Yes, I ran 'check_perms' and it set it back.

Good. Leave it that way.

...

This is where I'm a bit confused. That aliases file is owned by mailman:mailman.

Actually, it's the aliases.db file that counts and only the owner, unless the invoking user:group comes from fetchmail.

...

I don't know what configure file you are talking about.

I'm talking about the configure command you use to configure Mailman.

...

If you are referring to rebuilding mailman and the 'configure' command, that was where this started. I don't know if you recall the emails from back when I was installing 2.1.34. If I set that to 'mailman' rather than 'nobody', mailman will not start.

Are you referring to the thread at https://mail.python.org/archives/list/mailman-users@python.org/thread/NR7ACRKU552EJYGXNLUVUVB47HF2N3QD/? If so, I don't have time at the moment to look in detail, but the issue seemed to be permissions and only changing the --with-mail-gid option from mailman to nobody would not have affected this at all.

Hi Mark,

Yes that is what I was referring to.
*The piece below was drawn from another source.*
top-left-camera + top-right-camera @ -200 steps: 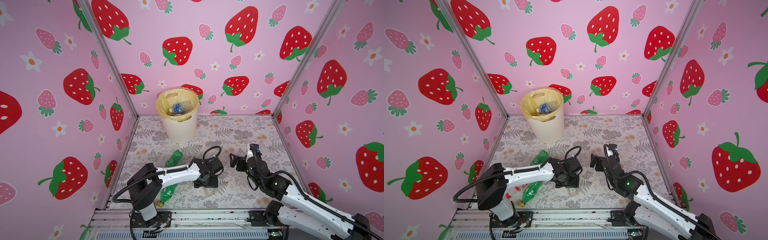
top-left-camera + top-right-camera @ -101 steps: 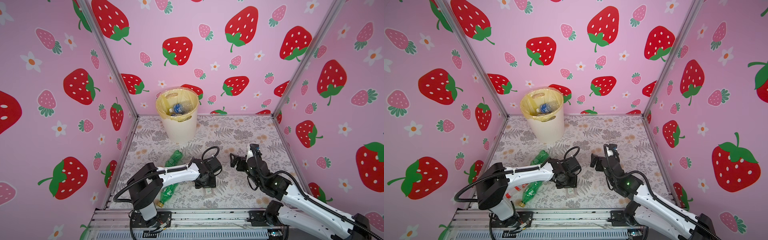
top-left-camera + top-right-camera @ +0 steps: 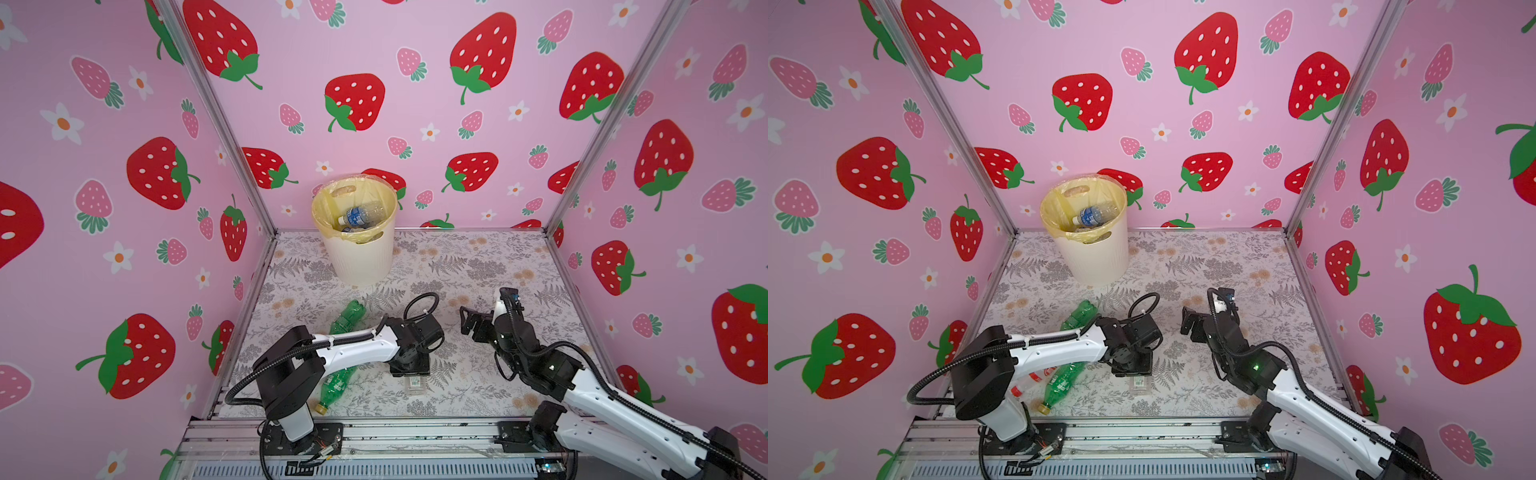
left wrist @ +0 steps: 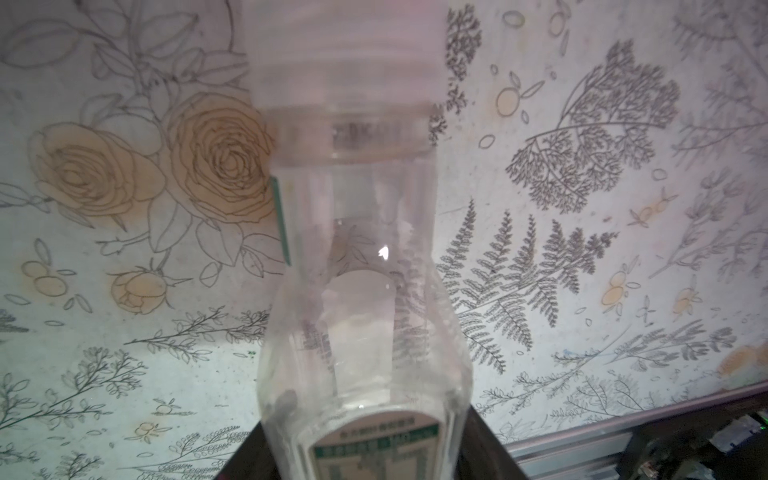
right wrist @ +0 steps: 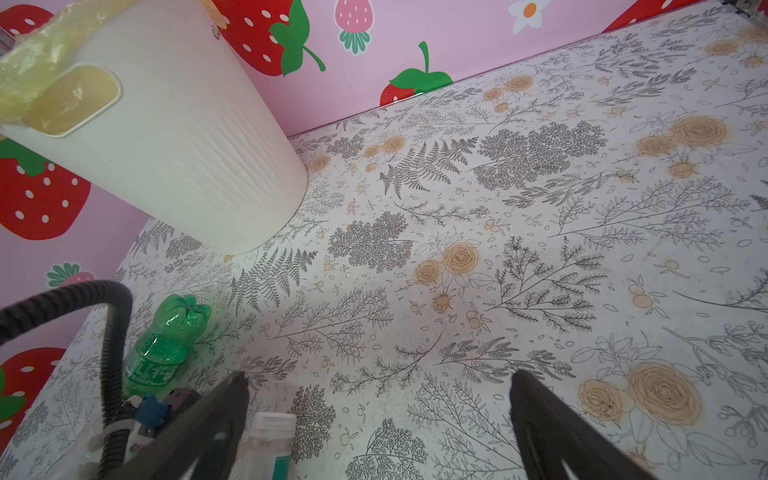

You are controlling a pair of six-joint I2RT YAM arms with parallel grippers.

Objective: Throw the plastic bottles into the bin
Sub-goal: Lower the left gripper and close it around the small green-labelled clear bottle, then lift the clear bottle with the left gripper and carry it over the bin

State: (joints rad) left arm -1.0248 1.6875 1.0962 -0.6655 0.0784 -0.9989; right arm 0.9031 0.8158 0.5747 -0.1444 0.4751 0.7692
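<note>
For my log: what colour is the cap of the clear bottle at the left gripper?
White cap; clearest in left wrist view.

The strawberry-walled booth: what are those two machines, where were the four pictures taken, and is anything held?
Two robot arms, each ending in a gripper. Two pictures look down from overhead; the other two come from cameras on the wrists. On the flowered floor stands a cream bin holding a blue-labelled bottle; two green bottles lie nearby. The left gripper straddles a clear bottle lying flat; a firm grip isn't certain. The right gripper is open, empty.
</note>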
I have this sorted out now but I don't understand it completely. There are actually 2 servers involved here. The one you helped with originally  (and on which that article was based) was RHEL 7 and that is where I used 'nobody' to get it working. This one is CentOS 7 which I thought was the same but obviously it is slightly different. So I did indeed change it to 'mailman' and now it works. Thanks again.